`async def` breaks encapsulation?
Marco Sulla
mail.python.org at marco.sulla.e4ward.com
Tue Mar 3 18:52:26 EST 2020
I worked a lot with `asyncio` many years ago, when `aiohttp` was first
born. Now I'm working again with it, since a library that I need
requires it.
asyncio is much more simple to use now, but there's something that
still make me doubtful: the require of the `async` keyword for
coroutines.
When I developed the aiohttp app, many times I changed my mind and an
async function turned back to be a normal one. But in the meanwhile
I'd used it for a bunch of coroutines, that I used for a bunch of
coroutines etc... so I had to check all the affected coroutines and
remove the `async` keyword from them.
This recall me checked exceptions in Java.
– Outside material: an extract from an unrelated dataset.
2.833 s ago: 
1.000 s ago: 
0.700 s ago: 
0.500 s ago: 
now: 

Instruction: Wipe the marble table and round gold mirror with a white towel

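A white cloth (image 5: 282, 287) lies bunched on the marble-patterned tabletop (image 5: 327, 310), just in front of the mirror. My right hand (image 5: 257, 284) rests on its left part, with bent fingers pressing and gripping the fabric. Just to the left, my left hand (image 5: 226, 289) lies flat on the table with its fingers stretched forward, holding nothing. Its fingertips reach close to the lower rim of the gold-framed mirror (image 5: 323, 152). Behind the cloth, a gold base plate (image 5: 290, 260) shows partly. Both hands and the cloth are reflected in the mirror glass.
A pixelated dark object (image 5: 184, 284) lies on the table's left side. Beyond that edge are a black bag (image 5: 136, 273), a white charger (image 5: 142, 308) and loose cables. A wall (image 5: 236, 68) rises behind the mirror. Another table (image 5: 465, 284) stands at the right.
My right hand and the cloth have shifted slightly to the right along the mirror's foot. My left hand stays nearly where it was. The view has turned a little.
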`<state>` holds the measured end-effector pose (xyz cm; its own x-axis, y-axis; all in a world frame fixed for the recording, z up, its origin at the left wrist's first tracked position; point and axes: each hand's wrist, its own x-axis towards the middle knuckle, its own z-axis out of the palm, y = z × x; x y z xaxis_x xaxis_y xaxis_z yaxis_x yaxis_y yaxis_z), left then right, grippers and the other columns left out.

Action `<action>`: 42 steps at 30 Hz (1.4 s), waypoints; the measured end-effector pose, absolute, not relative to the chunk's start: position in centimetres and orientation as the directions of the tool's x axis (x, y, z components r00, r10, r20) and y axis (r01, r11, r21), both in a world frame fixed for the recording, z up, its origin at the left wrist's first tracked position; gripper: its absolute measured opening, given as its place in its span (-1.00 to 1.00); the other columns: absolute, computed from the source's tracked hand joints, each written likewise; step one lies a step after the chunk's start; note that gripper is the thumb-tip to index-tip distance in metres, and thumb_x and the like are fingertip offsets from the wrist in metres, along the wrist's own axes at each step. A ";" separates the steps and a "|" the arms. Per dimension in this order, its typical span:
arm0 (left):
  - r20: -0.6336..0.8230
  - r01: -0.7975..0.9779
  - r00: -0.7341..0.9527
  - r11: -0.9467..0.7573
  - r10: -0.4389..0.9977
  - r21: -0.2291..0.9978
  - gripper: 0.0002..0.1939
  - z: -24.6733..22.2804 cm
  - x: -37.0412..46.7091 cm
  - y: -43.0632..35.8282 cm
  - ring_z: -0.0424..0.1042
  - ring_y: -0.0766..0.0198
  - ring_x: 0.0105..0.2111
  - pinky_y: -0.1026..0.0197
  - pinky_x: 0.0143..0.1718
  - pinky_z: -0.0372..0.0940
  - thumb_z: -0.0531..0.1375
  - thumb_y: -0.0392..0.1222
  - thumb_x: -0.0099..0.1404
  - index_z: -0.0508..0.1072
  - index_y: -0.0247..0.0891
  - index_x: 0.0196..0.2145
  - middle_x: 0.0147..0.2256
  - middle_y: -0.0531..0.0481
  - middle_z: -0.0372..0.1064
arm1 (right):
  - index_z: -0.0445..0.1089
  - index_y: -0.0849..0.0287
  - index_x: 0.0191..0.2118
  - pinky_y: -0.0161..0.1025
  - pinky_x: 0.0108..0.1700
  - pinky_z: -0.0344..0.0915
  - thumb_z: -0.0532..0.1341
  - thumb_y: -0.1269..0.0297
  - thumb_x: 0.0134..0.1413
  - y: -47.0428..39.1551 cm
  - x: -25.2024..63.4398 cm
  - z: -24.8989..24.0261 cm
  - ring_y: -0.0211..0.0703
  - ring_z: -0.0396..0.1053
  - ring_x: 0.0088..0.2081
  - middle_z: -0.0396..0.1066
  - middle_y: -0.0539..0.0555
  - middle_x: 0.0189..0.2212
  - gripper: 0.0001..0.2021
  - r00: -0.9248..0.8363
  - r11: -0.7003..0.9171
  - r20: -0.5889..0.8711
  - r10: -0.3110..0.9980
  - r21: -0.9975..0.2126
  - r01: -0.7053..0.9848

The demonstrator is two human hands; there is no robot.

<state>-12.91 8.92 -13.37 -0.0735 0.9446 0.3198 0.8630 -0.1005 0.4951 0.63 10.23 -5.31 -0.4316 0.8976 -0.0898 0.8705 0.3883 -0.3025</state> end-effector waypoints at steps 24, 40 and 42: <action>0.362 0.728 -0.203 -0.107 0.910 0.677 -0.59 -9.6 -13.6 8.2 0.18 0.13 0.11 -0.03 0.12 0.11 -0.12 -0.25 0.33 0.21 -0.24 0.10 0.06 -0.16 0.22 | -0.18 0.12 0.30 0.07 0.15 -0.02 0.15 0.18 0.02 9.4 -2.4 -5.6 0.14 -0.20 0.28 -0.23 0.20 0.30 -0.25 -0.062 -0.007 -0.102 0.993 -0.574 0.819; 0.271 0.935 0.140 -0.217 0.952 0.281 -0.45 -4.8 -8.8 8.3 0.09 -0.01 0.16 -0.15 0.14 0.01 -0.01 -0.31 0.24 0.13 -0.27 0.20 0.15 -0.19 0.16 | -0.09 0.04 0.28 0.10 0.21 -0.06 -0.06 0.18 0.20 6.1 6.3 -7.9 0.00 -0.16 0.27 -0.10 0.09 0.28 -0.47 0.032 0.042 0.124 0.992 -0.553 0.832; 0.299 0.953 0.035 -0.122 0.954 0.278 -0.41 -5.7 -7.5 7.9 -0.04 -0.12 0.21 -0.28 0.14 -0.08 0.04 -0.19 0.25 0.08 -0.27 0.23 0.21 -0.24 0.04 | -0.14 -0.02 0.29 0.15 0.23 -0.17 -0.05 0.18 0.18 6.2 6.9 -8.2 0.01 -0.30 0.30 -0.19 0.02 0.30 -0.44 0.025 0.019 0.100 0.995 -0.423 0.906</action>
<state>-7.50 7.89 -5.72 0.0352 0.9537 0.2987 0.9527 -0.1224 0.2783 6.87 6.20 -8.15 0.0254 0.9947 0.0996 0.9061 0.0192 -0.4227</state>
If you add to a Java method
messTheCode() a `throws SomeException`, and subsequently you refactor
the code so the exception is no more raised, you have to remove the
`throws SomeException` from the function signature and to all the
functions that used `messTheCode()` that decided to not handle the
exception.
(This is why I do not use checked exceptions in Java... I wrap them in
unchecked ones. Yes, I'm an heretical :-D)
The fact that puzzles me is that no additional keyword for coroutines
was needed. A coroutines was simply a function with a `yield`. If it
quacks...
Why can't an asynchronous coroutine be simply a coroutine that has an
`async` or an `await` in its code, without `async` in the signature?